Kapitel 2

04. Mai, 10.00 Uhr, Dresdner Büro von Frau Müller

 

»Sie hätten an den Zielpersonen dranbleiben sollen, Stark. Wahrscheinlich hätten die Sie direkt zu ihren Hintermännern geführt.«

Frau Müller, Simons Führungsoffizierin, schaffte es, diesen Tadel nicht wie einen Vorwurf klingen zu lassen.

In dem gleichen Ton hätte eine Lehrerin einem Schüler erklären können, dass die Mathe Aufgabe leider falsch gelöst war und er es beim nächsten Mal sicher besser machen würde, wenn er sich nur ein bisschen mehr Mühe gäbe.

Ihre ganze Erscheinung war auf den ersten Blick mütterlich und bieder. Einer Frau wie ihr traute man zu, Kuchen zu backen und Sofabezüge auszusuchen, aber nicht, eine Einheit gegen politischen Extremismus beim Geheimdienst zu leiten.

Doch davon ließ sich Simon schon lange nicht mehr täuschen. Das alles war nur Fassade. Ihr wahres Gesicht hatte sie gezeigt, als sie ihn und Dawn in dem kleinen Verhörzimmer in Hamburg kalt lächelnd vor die Wahl gestellt hatte, jahrelang im Knast zu verschwinden, oder sich ihr auf Gedeih und Verderb auszuliefern und ihr ihre Seelen zu verkaufen.

»Die waren so sternhagelvoll, dass die nirgends mehr hingegangen sind außer nach Hause, um ihren Rausch auszuschlafen«, widersprach Simon und erntete einen verächtlichen Blick.

»Das können Sie gar nicht wissen«, beharrte sie und erhob sich von ihrem Schreibtisch, vor dem er seit zehn Minuten stand wie ein Befehlsempfänger. »Wir werden das jetzt forcieren, Herr Stark. Da diese Leute Ihnen keinen Hinweis gegeben haben, wo sie sich gemeinhin tagsüber aufhalten, wir das aber durch unsere Observation wissen, inszenieren wir einen kleinen, aber nützlichen Zufall.«

Simon sah sie fragend an. Ihm gefiel die Idee nicht, sich in einen von Müllers Plänen einbinden zu lassen.

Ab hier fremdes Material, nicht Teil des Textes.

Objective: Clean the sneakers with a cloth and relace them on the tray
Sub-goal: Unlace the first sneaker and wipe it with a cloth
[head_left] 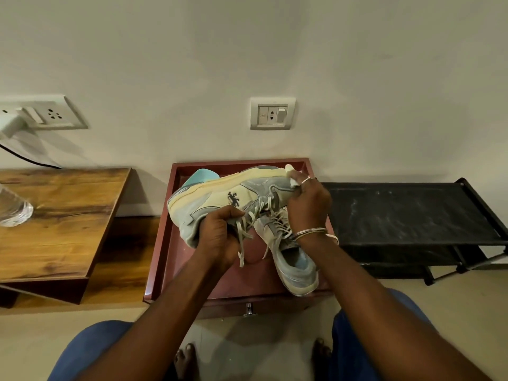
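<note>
A grey and cream sneaker [220, 193] is held on its side above the dark red tray [162, 243], sole turned up and away from me. My left hand [220, 235] grips it at the collar, near the loose laces. My right hand [308, 204] pinches a small white cloth [291, 174] against the toe end of that sneaker. The second sneaker [297, 265] lies in the tray under my right wrist, heel toward me, its laces loose.
A wooden side table [63, 221] with a clear plastic bottle [13, 207] stands to the left. To the right is a black shoe rack [406, 215]. The wall behind carries two socket plates, at the left [55, 114] and in the middle [272, 113]. My knees and bare feet are below.
</note>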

»Die Vereinbarung lautet, dass ich entscheide, wie ich bei der Infiltration der Gruppe vorgehe. Ich trage das Risiko und ich habe Erfahrung mit solchen Dingen.«

Müller schnaubte ärgerlich. »Das war keine Vereinbarung, sondern eine Arbeitshypothese. Wenn Sie nicht zu Potte kommen, hilft die Abteilung eben nach. Wo ist Ihr Problem?«

Simon war fassungslos. »Nicht zu Potte kommen? Das war mein allererstes Treffen mit Leuten aus dem Umfeld der Gruppe. Haben Sie gedacht, die präsentieren mir die ganze Organisation schon am ersten Abend auf dem Silbertablett?«

Müller sah ihn über den Rand ihrer Brille hinweg an und entgegnete: »Haben Sie in Ihren Jahren bei den Kommandospezialkräften etwa Zeit vergeudet, wenn Sie eine Mission hatten? Sehen Sie - das tue ich nämlich auch nicht. Wenn wir die Sache beschleunigen können, dann tun wir das. Ist das klar?«

Weiterer Widerspruch war ohnehin sinnlos, das wusste Simon aus Erfahrung. Also stimmte er widerwillig zu. »Wenn es sein muss. Wie soll denn dieser Zufall aussehen?«

»Sie bekommen heute Abend eine Adresse von uns. Halten Sie sich dort in der Nähe auf. Es wird der Treffpunkt der Skinheadbande sein, so viel kann ich verraten.«

»Und dann?« Simon war ungeduldig und ärgerlich, denn er sah Müller an, dass es ihr Spaß machte, ihn schmoren zu lassen.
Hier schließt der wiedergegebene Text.